— Directions for this task —
Each line below that includes the word "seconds" is to be reported.

(Input data)

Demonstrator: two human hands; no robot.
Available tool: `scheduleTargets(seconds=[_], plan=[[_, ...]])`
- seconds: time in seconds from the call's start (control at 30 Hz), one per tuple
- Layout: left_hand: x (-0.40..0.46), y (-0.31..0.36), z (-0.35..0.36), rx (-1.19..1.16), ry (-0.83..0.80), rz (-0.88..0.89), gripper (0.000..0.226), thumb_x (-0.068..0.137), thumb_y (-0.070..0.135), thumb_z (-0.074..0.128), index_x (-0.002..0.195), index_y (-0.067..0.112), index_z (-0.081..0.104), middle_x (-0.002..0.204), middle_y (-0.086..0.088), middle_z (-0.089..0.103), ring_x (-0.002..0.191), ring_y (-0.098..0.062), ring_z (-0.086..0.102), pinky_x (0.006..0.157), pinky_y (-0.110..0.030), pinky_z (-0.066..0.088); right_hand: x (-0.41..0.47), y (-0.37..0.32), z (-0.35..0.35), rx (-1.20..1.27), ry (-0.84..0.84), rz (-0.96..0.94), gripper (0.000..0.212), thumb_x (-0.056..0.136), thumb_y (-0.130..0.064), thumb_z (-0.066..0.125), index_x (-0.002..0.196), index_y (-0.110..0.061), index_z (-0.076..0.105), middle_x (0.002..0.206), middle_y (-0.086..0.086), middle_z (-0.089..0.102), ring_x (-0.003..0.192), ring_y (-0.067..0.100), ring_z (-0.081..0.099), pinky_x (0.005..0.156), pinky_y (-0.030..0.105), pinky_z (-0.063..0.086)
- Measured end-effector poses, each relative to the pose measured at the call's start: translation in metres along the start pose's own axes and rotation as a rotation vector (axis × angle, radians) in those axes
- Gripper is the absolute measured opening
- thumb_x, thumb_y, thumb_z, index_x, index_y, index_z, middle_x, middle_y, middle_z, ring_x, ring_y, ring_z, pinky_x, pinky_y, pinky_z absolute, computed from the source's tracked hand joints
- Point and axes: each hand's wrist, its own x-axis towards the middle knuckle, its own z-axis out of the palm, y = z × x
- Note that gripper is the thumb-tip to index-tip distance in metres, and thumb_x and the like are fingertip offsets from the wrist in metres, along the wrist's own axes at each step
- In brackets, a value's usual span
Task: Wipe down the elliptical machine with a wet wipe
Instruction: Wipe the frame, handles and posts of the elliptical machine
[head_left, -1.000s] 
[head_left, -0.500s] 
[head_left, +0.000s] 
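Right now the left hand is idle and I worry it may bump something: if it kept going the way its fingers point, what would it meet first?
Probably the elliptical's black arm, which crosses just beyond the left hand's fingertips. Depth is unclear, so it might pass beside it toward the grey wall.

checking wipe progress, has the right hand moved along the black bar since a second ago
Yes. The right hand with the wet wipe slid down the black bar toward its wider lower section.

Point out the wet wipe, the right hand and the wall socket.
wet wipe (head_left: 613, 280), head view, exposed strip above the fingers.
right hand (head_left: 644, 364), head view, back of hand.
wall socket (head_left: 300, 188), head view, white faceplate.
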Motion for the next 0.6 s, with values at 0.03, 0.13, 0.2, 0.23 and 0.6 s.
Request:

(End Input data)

— Result below —
Available tool: `scheduleTargets(seconds=[_], plan=[[_, ...]])`
- seconds: time in seconds from the call's start (control at 30 Hz), one per tuple

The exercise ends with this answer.